Wedding Night With the Earl
Book 3 in the Heirs’ Club of Scoundrels series
Author Amelia Grey
Narrated by Barrie Kreinik
Published by: Tantor Media
Publication date September 12, 2017
Running time 8 hrs
Adam Greyhawke is through with marriage. After losing his wife at a young age, he’s more interested in carousing and gambling at the Heirs’ Club than taking another trip to the altar. When his obligations as the Earl of Greyhawke thrust him into the heart of Society, he dreads the boredom that only a ballroom can inspire in a roguish scoundrel. That is, until he meets a bewitching young woman who captures his curiosity—and reminds him just how delicious desire can be.
Miss Katherine Wright is accustomed to men interested only in her generous dowry. Adam’s attraction is far more powerful—he tests her wits and her courage at every turn, until she finds herself longing to fulfill an everlasting passion she never imagined was possible. But the breathtakingly handsome nobleman is as stubborn as he is scandalous, and Katharine must be the one to convince him that real love is worth any risk . . .
Contains mature themes
This story uses the reluctant-bridegroom-with-a tragic-first-marriage trope (is there a better label for it?). I felt like I read most of it before except there were highlanders in the first one I read, and in this one the earl gets an added surprise and the young lady has a physical issue.
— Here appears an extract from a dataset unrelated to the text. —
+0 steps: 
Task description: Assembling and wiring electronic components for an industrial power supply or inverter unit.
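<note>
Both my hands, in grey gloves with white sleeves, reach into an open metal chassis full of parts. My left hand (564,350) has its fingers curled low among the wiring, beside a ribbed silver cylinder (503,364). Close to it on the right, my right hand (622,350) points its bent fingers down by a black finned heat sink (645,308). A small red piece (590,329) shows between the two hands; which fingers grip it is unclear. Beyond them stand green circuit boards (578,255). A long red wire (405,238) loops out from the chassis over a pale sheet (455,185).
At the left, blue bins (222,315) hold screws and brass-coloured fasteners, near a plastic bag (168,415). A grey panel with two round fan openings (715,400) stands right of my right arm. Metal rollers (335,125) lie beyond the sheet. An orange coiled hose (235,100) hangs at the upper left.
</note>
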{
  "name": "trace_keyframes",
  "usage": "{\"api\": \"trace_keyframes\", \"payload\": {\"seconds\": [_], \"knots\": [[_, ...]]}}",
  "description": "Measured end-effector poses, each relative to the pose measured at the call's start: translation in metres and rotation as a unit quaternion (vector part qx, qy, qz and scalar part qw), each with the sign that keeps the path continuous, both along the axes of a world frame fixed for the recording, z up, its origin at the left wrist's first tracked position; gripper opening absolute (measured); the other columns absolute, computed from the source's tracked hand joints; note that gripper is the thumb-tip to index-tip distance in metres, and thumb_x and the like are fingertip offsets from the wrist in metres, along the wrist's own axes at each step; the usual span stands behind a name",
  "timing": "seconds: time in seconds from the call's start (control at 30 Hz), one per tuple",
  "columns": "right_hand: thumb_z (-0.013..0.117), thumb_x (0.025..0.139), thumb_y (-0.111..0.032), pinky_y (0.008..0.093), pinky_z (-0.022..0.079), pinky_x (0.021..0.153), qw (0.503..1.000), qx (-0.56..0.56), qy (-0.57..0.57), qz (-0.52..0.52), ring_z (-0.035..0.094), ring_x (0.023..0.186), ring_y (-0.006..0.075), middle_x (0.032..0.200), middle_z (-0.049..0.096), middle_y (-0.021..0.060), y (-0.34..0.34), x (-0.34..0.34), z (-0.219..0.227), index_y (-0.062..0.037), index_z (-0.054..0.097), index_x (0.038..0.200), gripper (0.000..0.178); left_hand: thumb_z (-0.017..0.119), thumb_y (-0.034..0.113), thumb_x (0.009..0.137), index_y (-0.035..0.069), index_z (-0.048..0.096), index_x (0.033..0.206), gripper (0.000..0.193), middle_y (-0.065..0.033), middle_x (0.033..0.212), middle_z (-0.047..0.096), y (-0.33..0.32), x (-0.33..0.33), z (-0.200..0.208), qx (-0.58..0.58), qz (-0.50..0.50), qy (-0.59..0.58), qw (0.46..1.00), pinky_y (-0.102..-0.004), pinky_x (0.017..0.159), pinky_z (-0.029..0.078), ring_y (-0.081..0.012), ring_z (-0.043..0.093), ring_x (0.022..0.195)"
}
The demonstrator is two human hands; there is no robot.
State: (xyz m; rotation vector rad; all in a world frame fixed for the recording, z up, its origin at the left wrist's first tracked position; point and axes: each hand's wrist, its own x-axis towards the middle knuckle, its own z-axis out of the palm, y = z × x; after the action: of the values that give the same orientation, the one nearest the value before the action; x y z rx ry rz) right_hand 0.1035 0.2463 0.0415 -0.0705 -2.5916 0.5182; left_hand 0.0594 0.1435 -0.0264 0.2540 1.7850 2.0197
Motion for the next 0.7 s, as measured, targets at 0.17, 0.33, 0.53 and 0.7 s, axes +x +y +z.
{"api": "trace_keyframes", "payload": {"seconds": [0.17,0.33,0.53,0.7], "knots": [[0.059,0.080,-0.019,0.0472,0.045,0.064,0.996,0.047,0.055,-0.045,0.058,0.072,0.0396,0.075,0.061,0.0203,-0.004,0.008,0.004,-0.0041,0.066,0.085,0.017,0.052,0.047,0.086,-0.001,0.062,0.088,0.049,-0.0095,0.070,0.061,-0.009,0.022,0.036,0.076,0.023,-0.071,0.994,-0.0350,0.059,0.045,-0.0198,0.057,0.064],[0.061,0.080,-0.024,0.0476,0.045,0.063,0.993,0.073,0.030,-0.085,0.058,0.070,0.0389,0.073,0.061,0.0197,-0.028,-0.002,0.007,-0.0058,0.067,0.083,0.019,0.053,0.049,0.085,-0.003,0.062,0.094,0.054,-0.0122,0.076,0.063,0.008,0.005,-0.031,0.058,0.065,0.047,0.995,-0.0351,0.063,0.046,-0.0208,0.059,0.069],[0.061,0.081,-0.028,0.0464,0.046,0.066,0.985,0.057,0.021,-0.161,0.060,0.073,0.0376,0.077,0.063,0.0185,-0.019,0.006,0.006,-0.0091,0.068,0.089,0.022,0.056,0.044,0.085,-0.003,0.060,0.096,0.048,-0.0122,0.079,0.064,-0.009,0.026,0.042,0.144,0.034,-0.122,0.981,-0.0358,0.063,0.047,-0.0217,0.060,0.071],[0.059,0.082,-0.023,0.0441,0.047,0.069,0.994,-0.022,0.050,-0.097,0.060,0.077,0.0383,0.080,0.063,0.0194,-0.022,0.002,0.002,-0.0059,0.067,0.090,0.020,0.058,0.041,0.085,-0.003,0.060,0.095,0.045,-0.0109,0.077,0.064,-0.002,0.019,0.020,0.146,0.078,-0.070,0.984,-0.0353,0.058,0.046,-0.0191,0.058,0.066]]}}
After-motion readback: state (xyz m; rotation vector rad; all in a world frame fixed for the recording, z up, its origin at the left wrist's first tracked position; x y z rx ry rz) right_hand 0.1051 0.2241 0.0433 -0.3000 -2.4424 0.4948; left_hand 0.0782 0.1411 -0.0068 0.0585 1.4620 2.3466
The author does a nice job developing characters and providing rationales for the characters’ individual personality quirks and behaviors. The friendship between the three male characters in the three books are an interesting fantasy. The Earl has a great dog, Pharaoh, he and his friends rescued from a beating so he gets high marks for that.
But, the idea that Adam would believe he had a better understanding of a physical condition than the person who has it, or her loving, wealthy relatives, and, the idea that her family would not have beaten down every door to help her felt a little ridiculous and pushy. He was ‘mansplaining,’ as in, “Why,my dear, if you just exercise I am sure you can overcome the issue — I’ll show you how!”
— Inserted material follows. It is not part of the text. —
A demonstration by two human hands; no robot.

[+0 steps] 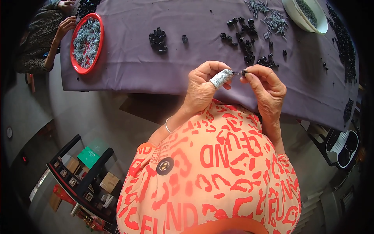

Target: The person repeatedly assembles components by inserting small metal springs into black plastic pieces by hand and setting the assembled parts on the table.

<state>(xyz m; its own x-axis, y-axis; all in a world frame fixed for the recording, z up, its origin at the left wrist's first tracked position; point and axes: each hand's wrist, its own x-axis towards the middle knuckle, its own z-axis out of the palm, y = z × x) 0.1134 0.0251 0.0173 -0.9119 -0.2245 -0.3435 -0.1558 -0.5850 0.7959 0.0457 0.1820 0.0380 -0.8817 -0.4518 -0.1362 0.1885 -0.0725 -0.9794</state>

And, that he would not know the whys of his own loss after having begged help from every doctor and apothecary in London, also feels silly, especially when it is explained. And, explained it must be to reach the HEA because it is that particular trope.
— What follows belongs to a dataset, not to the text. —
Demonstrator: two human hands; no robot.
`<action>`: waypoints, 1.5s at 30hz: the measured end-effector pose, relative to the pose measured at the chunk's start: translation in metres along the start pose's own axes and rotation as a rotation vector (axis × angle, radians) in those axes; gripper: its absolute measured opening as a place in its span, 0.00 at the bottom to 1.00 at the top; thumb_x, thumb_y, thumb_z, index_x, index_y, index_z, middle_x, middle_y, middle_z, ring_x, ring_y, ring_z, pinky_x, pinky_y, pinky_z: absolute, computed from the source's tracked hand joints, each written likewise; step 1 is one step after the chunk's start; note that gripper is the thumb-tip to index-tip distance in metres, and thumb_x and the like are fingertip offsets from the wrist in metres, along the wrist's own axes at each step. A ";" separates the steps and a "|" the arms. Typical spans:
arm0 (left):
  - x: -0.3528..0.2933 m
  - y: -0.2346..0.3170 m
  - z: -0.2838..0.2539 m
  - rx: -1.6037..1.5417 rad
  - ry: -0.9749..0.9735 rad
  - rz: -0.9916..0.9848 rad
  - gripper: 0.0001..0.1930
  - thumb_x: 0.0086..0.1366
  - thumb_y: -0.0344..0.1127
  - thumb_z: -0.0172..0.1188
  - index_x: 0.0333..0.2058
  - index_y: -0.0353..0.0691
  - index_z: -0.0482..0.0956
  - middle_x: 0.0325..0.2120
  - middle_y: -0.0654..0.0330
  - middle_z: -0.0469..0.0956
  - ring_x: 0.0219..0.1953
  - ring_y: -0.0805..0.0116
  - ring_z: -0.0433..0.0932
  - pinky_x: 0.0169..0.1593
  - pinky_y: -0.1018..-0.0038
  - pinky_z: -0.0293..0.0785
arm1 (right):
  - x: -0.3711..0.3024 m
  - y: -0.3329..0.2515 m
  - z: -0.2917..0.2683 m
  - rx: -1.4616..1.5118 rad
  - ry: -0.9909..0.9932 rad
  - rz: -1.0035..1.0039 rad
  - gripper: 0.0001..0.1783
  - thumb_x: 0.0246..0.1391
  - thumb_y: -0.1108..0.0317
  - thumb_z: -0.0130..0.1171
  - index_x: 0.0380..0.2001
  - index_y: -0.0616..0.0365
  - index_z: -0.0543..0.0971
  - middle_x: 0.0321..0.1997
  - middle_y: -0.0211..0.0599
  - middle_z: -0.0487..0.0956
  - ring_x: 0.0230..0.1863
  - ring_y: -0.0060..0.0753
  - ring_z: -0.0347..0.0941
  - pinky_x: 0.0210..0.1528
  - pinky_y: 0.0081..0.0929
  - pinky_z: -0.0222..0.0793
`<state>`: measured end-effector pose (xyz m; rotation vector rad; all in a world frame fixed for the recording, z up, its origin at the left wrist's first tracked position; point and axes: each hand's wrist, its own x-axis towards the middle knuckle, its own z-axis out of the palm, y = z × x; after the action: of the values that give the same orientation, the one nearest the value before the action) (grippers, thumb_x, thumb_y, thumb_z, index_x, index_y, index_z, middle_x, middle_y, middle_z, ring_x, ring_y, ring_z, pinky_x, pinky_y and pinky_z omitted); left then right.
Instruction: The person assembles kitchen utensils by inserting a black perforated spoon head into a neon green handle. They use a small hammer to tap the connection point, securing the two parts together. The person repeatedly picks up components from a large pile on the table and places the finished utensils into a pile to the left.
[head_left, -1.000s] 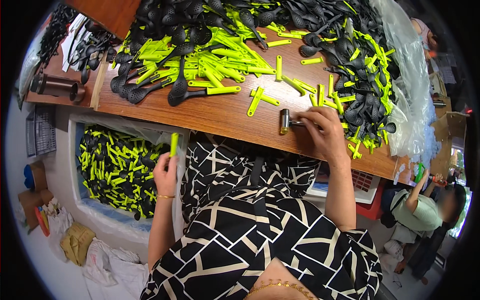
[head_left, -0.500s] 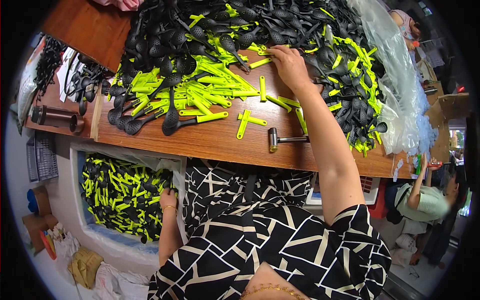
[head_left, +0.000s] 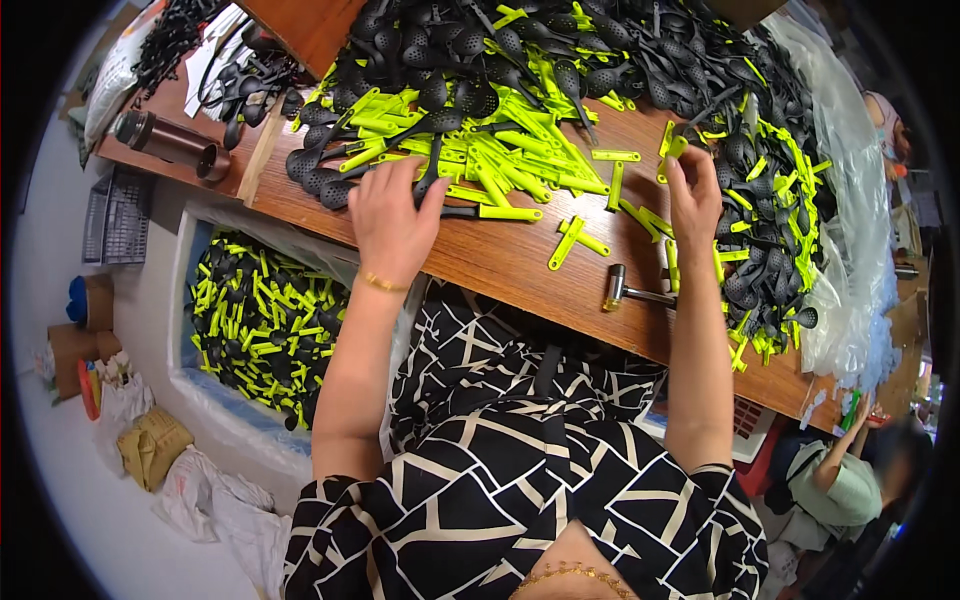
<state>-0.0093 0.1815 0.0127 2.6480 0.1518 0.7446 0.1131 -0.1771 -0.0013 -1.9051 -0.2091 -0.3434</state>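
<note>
My right hand (head_left: 694, 195) pinches a lime-green handle (head_left: 677, 147) between thumb and fingertips, above the right part of the table. Over the front left of the pile reaches my left hand (head_left: 392, 222), its thumb apart from bent fingers. It covers the bowls of some black spoons; whether it touches them is hidden. Just right of its thumb lies a black-shafted spoon with a green handle (head_left: 510, 213). Loose lime-green handles (head_left: 500, 160) are heaped in the middle, and black slotted spoons (head_left: 440, 95) are piled behind them. Two crossed green handles (head_left: 567, 245) lie near the front edge.
A small hammer (head_left: 616, 288) rests by my right forearm. Below the table's left side stands a lined box (head_left: 182, 345) full of green-handled black spoons. A brown flask (head_left: 165, 138) lies at the left. Plastic sheeting (head_left: 865, 200) borders the right pile. Another person (head_left: 835, 480) works at far right.
My left hand has come up from the box to the spoons on the table. My right hand has drawn back from the pile with a green handle. The view has shifted.
</note>
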 end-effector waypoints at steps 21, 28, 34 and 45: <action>0.018 0.001 0.002 -0.445 -0.360 -0.014 0.15 0.71 0.30 0.61 0.54 0.33 0.80 0.34 0.54 0.84 0.33 0.68 0.84 0.42 0.72 0.80 | -0.071 -0.094 0.058 0.604 -0.342 0.215 0.21 0.65 0.77 0.65 0.59 0.59 0.74 0.44 0.31 0.81 0.44 0.18 0.78 0.48 0.19 0.74; -0.011 0.051 -0.014 -0.983 -0.589 -0.269 0.17 0.77 0.29 0.56 0.60 0.29 0.74 0.41 0.58 0.84 0.35 0.79 0.78 0.43 0.80 0.77 | -0.053 -0.098 0.093 0.654 -0.309 0.101 0.20 0.63 0.74 0.69 0.57 0.58 0.77 0.43 0.28 0.82 0.42 0.16 0.80 0.44 0.16 0.79; -0.035 0.062 -0.004 -1.185 -0.564 -0.377 0.17 0.78 0.29 0.56 0.60 0.29 0.72 0.42 0.57 0.84 0.37 0.79 0.79 0.44 0.80 0.77 | -0.058 -0.094 0.088 0.517 -0.382 0.182 0.23 0.61 0.73 0.71 0.59 0.55 0.79 0.45 0.28 0.81 0.39 0.15 0.80 0.43 0.16 0.79; -0.060 0.077 -0.010 -1.203 -0.565 -0.422 0.08 0.77 0.30 0.58 0.47 0.31 0.78 0.33 0.60 0.84 0.33 0.79 0.81 0.40 0.80 0.78 | -0.098 -0.098 0.081 0.621 -0.386 0.253 0.32 0.59 0.76 0.71 0.65 0.56 0.72 0.41 0.27 0.77 0.44 0.19 0.78 0.45 0.17 0.75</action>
<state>-0.0655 0.1022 0.0217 1.4836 0.0613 -0.1086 0.0014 -0.0652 0.0257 -1.3408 -0.2874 0.2468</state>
Barrie Kreinik does a great job with accents. It’s easy to tell who the male and female characters as their dialogue is read, without Kreinik dropping her voice into an artificially deep and gruff register. Adam, in particular is given a vulnerability with some quality I cannot identify.
The book is a bit of a mixed bag: nice characters but situations that don’t feel realistic. There’s a adorable little boy with perfect behavior and manners.
Mr. “Hopscotch,” the Prince Regent’s emissary, important to in the series, makes another appearance. His name is funny and his role in the stories — the Regent getting involved in his nobility’s family lives, is outlandish if one believes his portrayal in his time as bloated and self-absorbed.
It’s not my favorite historical romance, but it was entertaining. Who wouldn’t love to read about an adorable little boy and a great dog.